Group N was one of four groups of the classification round of the 2023 FIBA Basketball World Cup. It took place from 31 August to 2 September 2023 and consisted of the bottom-two teams from Groups C and D. The results from the preliminary round were carried over. The teams played against the teams from the other group, with all games played at the Mall of Asia Arena, Pasay, Philippines. The first placed team was classified 17 to 20, the second placed team 21 to 24, the third placed team 25 to 28 and the fourth placed team 29 to 32.

==Qualified teams==

| Group | Third place | Fourth place |
|---|---|---|
| C | New Zealand | Jordan |
| D | Egypt | Mexico |

==Standings==

| Pos | Team | Pld | W | L | PF | PA | PD | Pts |
|---|---|---|---|---|---|---|---|---|
| 1 | Egypt | 5 | 2 | 3 | 412 | 411 | +1 | 7 |
| 2 | New Zealand | 5 | 2 | 3 | 429 | 463 | −34 | 7 |
| 3 | Mexico | 5 | 2 | 3 | 410 | 467 | −57 | 7 |
| 4 | Jordan | 5 | 0 | 5 | 369 | 475 | −106 | 5 |

==Games==
All times are local (UTC+8).

===New Zealand vs.

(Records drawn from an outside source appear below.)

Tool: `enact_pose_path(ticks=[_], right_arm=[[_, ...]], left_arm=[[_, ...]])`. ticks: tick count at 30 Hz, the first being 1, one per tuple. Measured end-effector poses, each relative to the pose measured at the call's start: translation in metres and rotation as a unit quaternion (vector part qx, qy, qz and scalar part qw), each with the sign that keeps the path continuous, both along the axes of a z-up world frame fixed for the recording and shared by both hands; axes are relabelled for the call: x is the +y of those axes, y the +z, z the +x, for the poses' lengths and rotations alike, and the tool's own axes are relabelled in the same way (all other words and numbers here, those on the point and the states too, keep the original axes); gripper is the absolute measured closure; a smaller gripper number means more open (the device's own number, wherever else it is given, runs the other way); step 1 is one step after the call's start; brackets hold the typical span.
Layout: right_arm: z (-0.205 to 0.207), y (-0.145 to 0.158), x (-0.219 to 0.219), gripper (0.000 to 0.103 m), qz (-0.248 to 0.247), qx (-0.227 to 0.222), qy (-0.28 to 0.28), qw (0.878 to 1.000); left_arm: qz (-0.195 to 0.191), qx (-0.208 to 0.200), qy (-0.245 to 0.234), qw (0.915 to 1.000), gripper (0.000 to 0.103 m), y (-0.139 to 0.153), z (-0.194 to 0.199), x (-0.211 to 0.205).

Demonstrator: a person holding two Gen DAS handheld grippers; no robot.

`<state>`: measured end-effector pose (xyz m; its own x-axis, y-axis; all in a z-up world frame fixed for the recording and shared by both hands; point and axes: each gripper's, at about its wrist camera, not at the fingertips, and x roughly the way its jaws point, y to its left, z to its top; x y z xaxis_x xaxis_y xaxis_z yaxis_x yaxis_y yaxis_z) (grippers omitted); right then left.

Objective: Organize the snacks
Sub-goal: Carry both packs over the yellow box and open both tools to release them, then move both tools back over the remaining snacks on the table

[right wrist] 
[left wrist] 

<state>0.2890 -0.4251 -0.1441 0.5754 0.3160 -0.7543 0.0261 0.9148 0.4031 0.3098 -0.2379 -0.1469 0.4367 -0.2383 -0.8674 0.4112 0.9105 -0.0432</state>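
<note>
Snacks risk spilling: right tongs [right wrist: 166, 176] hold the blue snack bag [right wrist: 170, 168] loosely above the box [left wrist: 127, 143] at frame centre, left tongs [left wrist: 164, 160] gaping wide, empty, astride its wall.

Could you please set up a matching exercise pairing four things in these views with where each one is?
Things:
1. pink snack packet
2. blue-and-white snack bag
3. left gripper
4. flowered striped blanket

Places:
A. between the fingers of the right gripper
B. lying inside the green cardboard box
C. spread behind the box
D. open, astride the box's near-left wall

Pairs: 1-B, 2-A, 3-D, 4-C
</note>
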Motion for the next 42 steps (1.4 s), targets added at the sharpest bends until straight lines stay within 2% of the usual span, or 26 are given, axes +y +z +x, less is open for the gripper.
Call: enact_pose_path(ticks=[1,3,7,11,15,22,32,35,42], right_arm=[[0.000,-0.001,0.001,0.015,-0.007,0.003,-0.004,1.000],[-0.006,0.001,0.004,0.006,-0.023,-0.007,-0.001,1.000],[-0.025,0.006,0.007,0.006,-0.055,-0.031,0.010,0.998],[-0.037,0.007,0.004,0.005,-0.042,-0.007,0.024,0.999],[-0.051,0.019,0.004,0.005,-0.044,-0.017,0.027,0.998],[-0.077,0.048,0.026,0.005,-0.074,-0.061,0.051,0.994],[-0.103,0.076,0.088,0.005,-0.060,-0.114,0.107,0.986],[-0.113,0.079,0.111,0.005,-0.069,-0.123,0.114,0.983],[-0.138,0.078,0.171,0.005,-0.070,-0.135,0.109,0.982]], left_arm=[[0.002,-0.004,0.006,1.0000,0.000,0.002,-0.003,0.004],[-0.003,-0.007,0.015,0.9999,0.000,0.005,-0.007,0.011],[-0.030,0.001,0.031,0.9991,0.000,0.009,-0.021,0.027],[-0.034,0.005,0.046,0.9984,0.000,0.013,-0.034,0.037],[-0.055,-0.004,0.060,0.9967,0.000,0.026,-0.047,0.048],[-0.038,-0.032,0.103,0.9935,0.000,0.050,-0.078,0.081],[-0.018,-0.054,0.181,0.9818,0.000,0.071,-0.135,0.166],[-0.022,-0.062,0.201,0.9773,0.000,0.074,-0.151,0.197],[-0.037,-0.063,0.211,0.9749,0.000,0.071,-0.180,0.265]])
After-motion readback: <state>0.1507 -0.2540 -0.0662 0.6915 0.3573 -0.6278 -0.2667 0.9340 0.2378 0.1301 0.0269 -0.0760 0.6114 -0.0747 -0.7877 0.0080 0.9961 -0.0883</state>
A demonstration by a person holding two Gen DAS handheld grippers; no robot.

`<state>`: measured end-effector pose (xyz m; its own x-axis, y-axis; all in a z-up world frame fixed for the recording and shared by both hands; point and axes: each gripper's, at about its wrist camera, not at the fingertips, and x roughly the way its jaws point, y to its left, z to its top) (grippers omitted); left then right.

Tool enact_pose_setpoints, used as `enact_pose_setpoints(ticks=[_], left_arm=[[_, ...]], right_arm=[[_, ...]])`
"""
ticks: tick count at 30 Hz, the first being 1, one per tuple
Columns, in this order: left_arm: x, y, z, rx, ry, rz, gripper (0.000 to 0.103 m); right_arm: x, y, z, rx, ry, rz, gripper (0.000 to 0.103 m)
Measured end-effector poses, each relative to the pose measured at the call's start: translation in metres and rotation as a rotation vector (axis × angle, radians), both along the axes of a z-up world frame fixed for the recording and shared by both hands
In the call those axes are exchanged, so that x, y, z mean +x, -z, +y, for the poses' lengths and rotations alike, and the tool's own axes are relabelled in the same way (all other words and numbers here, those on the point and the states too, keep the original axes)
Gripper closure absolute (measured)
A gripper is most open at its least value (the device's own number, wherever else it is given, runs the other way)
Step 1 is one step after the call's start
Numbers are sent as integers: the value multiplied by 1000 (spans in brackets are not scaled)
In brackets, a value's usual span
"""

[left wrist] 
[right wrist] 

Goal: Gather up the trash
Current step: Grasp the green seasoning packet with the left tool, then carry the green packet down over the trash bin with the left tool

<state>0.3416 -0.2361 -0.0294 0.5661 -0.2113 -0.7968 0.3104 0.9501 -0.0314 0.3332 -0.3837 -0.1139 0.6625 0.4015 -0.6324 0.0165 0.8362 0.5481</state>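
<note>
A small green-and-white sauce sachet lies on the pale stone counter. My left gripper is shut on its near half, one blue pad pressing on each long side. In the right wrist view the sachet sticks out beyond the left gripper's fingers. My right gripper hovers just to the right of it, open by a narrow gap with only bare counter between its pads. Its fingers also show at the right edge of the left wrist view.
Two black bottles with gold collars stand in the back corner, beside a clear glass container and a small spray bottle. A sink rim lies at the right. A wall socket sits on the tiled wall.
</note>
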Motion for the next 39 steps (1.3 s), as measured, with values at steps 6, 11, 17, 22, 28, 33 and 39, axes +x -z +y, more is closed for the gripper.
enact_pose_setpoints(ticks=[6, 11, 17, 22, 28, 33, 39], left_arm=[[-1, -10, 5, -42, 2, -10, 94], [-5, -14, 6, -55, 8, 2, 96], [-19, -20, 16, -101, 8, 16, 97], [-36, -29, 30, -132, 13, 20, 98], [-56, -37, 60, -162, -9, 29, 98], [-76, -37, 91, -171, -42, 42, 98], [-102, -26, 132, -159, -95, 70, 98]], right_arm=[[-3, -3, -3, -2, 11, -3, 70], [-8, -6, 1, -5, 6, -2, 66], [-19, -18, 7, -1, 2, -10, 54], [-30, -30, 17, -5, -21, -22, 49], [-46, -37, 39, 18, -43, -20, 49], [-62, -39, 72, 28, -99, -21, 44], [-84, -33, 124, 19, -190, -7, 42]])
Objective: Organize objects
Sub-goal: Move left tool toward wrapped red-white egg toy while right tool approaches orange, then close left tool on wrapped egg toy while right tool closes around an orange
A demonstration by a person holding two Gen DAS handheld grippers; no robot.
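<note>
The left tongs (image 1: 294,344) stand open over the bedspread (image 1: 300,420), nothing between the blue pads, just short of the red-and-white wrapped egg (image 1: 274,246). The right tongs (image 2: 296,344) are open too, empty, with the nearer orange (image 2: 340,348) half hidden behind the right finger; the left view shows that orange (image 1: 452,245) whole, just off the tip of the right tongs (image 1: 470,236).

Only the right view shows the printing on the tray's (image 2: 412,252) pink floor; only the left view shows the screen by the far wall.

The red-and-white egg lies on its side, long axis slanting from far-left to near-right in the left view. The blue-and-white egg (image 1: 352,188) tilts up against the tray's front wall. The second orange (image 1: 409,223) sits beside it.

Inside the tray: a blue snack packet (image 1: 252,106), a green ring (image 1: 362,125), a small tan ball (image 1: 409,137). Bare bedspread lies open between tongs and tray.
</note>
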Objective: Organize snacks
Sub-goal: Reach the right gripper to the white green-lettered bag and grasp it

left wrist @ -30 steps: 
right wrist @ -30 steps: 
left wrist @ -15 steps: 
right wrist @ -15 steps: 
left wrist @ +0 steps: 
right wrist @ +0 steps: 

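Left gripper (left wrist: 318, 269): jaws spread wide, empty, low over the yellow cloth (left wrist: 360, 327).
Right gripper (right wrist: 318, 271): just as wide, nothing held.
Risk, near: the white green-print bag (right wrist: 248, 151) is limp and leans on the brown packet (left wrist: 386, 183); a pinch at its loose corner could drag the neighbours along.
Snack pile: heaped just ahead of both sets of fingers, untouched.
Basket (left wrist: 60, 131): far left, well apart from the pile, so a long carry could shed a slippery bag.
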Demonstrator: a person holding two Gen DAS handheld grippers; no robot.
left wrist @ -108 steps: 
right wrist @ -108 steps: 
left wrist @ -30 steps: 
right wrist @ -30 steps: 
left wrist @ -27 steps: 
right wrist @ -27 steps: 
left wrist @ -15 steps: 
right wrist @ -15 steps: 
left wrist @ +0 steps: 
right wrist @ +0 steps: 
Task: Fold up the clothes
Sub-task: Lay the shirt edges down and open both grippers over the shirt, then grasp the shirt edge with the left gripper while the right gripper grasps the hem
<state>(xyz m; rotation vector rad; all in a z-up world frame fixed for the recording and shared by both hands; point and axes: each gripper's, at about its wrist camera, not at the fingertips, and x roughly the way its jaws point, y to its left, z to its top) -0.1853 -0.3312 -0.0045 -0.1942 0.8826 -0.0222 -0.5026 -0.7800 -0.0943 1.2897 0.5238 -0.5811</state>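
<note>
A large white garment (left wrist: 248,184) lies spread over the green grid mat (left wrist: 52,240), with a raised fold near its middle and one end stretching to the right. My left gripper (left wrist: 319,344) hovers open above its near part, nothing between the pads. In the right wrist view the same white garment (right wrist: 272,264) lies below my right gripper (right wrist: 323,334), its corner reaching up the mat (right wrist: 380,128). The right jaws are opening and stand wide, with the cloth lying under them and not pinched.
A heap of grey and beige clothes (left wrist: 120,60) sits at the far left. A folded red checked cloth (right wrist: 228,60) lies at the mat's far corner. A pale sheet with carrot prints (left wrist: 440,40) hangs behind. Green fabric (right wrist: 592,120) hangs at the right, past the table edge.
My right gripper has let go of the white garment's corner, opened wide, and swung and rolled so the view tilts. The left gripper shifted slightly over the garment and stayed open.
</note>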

Mexico===
This was the first competitive game between New Zealand and Mexico.

===Egypt vs. Jordan===
This was the first competitive game between Egypt and Jordan.

===New Zealand vs. Egypt===
This was the first competitive game between New Zealand and Egypt.

===Jordan vs. Mexico===
This was the first competitive game between Jordan and Mexico.